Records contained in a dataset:
----

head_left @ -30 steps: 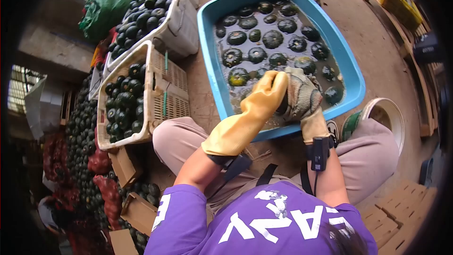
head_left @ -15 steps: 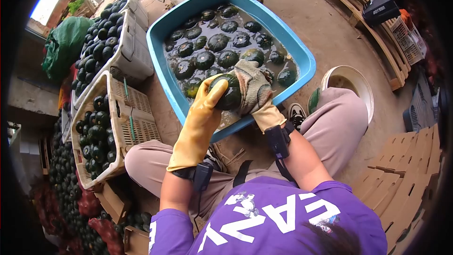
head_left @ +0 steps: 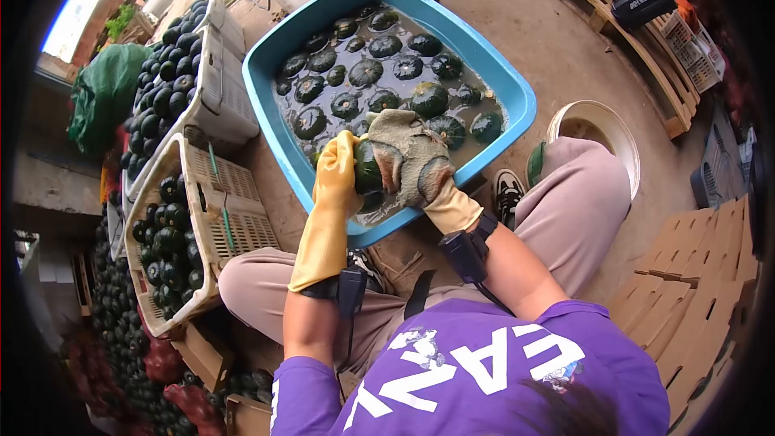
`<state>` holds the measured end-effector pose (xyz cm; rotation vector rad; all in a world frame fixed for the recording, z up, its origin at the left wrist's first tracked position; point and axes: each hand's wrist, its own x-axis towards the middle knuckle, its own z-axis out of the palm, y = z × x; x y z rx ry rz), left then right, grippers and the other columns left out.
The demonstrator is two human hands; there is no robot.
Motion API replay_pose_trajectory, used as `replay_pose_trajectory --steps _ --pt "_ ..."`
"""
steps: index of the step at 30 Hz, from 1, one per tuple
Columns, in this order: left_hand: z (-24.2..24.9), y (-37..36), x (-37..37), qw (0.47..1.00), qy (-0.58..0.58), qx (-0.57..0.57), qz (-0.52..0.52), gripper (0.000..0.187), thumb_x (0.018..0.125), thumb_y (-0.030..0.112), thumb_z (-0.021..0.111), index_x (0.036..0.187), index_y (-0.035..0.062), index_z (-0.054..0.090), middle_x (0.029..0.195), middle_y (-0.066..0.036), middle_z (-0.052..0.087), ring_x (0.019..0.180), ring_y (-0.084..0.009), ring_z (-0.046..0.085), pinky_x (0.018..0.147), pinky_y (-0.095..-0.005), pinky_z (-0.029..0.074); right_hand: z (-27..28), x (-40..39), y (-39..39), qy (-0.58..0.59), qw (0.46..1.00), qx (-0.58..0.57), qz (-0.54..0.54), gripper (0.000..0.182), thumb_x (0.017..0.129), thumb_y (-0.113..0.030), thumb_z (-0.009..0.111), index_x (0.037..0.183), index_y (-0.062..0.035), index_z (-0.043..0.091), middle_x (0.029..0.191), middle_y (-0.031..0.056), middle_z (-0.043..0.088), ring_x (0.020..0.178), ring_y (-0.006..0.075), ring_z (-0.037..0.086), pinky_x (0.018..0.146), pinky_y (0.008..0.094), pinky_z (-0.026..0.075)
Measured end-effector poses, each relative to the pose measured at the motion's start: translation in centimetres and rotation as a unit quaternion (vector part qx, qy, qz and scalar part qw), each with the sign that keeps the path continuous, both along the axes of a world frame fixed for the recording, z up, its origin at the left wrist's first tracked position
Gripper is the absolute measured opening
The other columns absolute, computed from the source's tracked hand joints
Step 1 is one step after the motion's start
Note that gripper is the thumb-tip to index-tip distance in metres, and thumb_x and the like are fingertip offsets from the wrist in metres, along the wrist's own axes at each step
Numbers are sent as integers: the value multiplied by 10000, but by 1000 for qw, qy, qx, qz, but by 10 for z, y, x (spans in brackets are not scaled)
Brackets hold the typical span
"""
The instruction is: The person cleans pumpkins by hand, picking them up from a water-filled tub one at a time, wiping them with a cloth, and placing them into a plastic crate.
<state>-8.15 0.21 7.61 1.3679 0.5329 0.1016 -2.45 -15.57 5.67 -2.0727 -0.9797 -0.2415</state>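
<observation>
My left hand (head_left: 334,178), in a yellow rubber glove, grips the left side of a dark green squash (head_left: 368,169) above the near end of a blue tub (head_left: 257,85). My right hand (head_left: 454,208) also wears a pale yellow glove. A wet grey cloth (head_left: 413,149) with brown patches covers its fingers and presses over the top and right side of the same squash. Much of that squash is hidden by the cloth and the glove. Several round green squashes (head_left: 366,73) float in the tub's murky water.
White crates (head_left: 242,202) full of dark squashes stand to the left, with more squashes piled behind. A white bucket (head_left: 628,163) is beside my right knee. Flattened cardboard (head_left: 686,299) lies at right, and a wooden pallet (head_left: 638,52) is at the upper right.
The cloth has slid left over the squash and now hides more of it. My left fingers have curled in, and the squash has turned and sits slightly lower.
</observation>
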Motion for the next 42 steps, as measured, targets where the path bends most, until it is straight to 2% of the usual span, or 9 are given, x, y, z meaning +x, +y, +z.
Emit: replay_pose_trajectory --steps 3,11,13,14,23,27,36,39,42 --pt "8 -15 -1 897 11 441 32 441 1048 453 488 959 76 700 855 -14 644 718 -99 582 697 -288 480 -32 21 -2 204 933 190 229 296 923 -128 589 1190 -40 680 1260 142 670 1110 275 641 999 392 499" --pt "-9 20 1 978 -155 -115 79 292 1042 272 591 1160 10 641 1129 -146 673 905 -235 675 849 -316 553 19 19 -10 -138 986 71 60 332 842 -269 660 1086 -49 698 1038 145 686 885 273 655 802 368 556" --pt "-12 30 -16 752 -183 577 -259 452 957 220 673 1352 33 558 1276 -217 605 1088 -307 643 969 -379 519 7 23 -12 -66 997 19 32 352 878 -319 631 1143 -94 685 1051 114 672 887 284 636 836 385 545" --pt "34 -23 -18 931 -9 348 -107 758 853 268 737 1505 77 400 1424 -275 500 1240 -376 576 1078 -413 443 6 25 -11 -65 996 32 46 354 848 -304 654 1136 -99 682 1058 118 670 904 290 640 840 388 544" --pt "29 -13 -26 863 -122 453 -185 519 942 379 666 1363 82 606 1263 -171 663 1110 -272 666 981 -334 480 -8 26 -9 22 999 33 28 300 687 -189 766 954 -86 677 1024 134 658 1000 304 667 832 371 536" --pt "5 -26 -4 987 -156 32 -5 307 1054 171 517 1237 -1 693 1207 -80 713 1094 -130 631 984 -270 468 -16 7 5 -90 993 20 -77 407 856 -350 666 1188 -114 677 1263 128 638 1194 311 586 1015 441 456" --pt "64 -38 13 963 -146 195 -110 428 1083 298 427 1305 -10 624 1196 -143 682 1157 -230 627 1004 -328 468 -23 3 -11 -101 973 207 4 708 799 -307 716 1384 22 494 1317 271 587 1280 381 559 1130 443 418" --pt "19 -24 14 836 -172 518 -54 508 1030 370 563 1424 50 534 1246 -203 660 1150 -331 613 1026 -404 465 -18 13 -12 -78 987 120 -69 511 847 -308 665 1254 -13 573 1253 241 616 1198 407 578 1057 462 452" --pt "53 -70 -27 908 21 389 -153 731 954 332 687 1544 69 345 1361 -181 591 1263 -269 558 1077 -368 436 0 17 -15 -18 990 42 -134 294 897 -288 601 1083 -67 657 1158 183 657 1064 411 610 947 488 483"
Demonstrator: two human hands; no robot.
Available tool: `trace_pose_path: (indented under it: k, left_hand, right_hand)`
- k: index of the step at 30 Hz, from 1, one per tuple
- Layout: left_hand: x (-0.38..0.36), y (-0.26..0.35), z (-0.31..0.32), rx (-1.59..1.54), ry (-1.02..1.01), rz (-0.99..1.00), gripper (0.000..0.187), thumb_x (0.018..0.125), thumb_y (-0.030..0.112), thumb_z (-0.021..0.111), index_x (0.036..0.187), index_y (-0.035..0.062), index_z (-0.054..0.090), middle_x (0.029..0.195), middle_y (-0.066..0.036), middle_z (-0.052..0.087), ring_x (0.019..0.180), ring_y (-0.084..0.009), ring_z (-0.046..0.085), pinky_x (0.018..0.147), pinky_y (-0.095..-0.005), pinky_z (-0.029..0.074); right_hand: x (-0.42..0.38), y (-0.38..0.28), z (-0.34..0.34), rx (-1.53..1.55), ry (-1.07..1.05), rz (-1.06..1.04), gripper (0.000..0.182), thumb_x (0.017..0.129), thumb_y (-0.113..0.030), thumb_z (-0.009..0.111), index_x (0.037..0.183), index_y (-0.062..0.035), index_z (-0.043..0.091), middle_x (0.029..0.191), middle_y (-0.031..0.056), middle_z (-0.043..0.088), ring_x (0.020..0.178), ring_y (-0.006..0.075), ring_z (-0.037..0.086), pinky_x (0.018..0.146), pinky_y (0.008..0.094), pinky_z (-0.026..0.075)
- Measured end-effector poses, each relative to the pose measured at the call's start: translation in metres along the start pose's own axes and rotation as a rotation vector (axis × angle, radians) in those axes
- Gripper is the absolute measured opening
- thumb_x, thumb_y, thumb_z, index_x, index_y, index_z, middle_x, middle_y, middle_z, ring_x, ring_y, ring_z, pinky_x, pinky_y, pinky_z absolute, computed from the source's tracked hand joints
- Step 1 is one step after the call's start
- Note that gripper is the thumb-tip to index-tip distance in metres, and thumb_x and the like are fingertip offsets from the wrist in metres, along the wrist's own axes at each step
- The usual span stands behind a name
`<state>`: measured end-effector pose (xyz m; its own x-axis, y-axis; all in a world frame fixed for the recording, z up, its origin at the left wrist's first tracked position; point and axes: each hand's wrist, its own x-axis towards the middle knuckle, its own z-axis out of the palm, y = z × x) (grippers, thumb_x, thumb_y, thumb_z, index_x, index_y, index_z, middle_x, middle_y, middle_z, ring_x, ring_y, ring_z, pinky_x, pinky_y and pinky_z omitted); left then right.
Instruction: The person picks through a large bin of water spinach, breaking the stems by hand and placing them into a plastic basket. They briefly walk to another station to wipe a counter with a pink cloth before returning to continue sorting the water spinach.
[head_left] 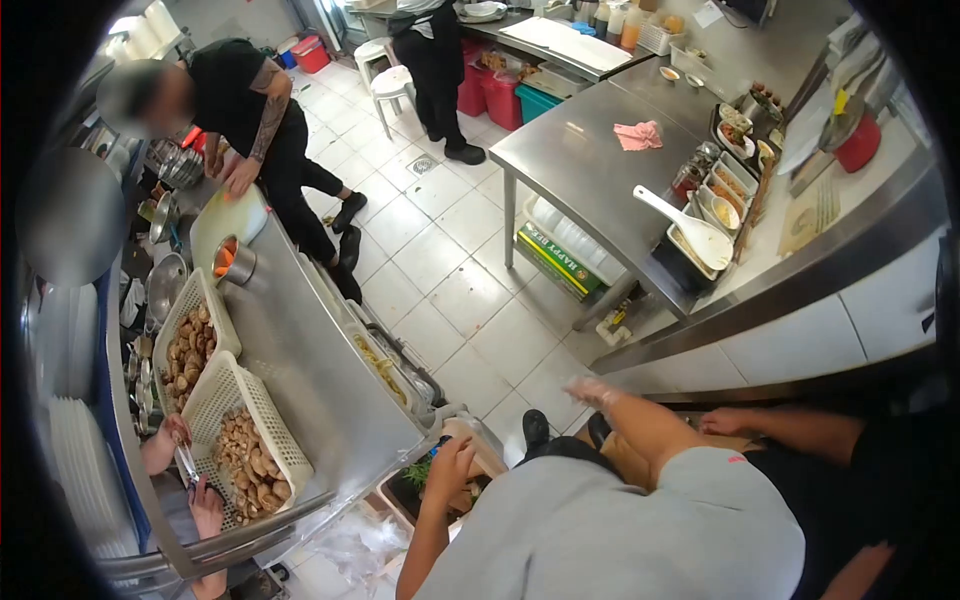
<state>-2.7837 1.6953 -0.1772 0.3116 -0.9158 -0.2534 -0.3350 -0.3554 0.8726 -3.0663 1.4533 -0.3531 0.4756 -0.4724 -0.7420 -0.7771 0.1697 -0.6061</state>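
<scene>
My left hand is low in the middle of the view, its fingers curled beside a small dark object I cannot make out. Just below it is a bin with green leaves and brownish pieces inside. Stretched out over the floor, my right hand wears a clear plastic glove. Its fingers are extended and I see nothing in them. A person in black sits or stands close on my right, with a bare hand near a brown surface.
Baskets of mushrooms stand on the steel counter at left, where another person's hands hold scissors. Beyond, a co-worker cuts on a board. A steel table at right carries a pink cloth and a white ladle.
</scene>
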Motion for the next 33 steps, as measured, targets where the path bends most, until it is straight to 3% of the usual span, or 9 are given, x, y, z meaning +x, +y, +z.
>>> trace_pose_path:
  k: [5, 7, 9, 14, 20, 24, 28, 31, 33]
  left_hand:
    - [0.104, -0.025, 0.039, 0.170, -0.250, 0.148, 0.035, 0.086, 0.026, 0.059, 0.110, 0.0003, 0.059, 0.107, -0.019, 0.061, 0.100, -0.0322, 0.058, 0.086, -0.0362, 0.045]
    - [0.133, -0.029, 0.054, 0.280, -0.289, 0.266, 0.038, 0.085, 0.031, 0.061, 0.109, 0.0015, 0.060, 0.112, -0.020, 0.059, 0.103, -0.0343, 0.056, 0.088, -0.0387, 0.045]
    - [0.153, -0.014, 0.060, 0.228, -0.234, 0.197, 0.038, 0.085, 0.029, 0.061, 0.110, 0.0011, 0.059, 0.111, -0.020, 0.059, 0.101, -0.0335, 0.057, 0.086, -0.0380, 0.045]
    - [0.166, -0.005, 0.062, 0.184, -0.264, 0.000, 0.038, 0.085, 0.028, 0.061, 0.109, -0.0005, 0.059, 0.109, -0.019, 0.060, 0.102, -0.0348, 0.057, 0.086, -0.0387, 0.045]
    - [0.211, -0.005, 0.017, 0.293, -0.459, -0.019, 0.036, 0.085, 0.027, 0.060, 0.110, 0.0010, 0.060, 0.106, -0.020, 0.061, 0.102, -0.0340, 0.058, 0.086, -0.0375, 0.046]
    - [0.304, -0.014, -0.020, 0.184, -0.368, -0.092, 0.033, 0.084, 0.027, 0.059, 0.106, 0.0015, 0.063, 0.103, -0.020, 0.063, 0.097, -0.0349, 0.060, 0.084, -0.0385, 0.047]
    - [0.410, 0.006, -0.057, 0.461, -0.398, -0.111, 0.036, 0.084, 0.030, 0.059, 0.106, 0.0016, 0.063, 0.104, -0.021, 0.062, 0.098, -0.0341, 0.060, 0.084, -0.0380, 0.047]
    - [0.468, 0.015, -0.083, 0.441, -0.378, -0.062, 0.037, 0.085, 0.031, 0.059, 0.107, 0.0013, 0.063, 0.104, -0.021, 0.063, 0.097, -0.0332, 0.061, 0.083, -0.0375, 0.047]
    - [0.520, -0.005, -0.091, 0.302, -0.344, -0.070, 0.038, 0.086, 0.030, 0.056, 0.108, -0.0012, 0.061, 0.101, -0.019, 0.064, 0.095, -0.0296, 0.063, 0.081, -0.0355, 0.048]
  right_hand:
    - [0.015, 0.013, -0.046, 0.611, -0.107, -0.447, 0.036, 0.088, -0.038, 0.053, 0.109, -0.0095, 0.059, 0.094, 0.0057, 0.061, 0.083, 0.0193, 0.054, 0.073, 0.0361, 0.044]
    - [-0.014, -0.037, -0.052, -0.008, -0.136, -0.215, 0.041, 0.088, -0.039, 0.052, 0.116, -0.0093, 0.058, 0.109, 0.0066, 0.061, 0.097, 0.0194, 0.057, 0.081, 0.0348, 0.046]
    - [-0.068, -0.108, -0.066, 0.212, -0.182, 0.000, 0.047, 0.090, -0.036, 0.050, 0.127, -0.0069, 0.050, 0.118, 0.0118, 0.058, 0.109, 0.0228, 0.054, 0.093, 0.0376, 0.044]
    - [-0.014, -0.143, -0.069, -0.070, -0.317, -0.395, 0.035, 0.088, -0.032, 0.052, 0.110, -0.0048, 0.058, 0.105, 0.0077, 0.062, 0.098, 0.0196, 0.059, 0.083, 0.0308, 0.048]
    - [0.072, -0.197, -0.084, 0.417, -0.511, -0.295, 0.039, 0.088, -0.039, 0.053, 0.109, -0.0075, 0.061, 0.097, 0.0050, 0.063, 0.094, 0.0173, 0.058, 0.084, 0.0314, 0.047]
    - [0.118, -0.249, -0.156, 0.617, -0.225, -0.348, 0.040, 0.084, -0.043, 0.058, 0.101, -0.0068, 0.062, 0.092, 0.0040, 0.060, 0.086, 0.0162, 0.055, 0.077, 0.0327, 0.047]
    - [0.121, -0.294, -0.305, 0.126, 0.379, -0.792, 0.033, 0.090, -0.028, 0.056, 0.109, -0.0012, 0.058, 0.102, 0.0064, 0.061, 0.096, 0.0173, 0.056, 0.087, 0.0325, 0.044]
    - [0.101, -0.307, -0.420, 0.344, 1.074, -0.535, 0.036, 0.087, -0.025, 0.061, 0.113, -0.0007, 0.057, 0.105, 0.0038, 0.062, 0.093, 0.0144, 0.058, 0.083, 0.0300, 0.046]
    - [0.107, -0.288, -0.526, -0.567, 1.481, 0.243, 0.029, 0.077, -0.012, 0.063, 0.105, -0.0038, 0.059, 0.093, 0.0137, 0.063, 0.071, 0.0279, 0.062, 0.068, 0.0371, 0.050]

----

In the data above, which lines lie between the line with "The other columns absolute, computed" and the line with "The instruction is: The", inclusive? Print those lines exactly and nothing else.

The other columns absolute, computed from the source's tracked hand joints
Step 1 is one step after the motion's start
Note that gripper is the thumb-tip to index-tip distance in metres, and thumb_x and the like are fingertip offsets from the wrist in metres, along the wrist's own axes at each step
Numbers are sent as integers: the value multiplied by 10000, but by 1000 for qw, qy, qx, qz, but by 10 for z, y, x (spans in brackets are not scaled)
Brackets hold the typical span
"""
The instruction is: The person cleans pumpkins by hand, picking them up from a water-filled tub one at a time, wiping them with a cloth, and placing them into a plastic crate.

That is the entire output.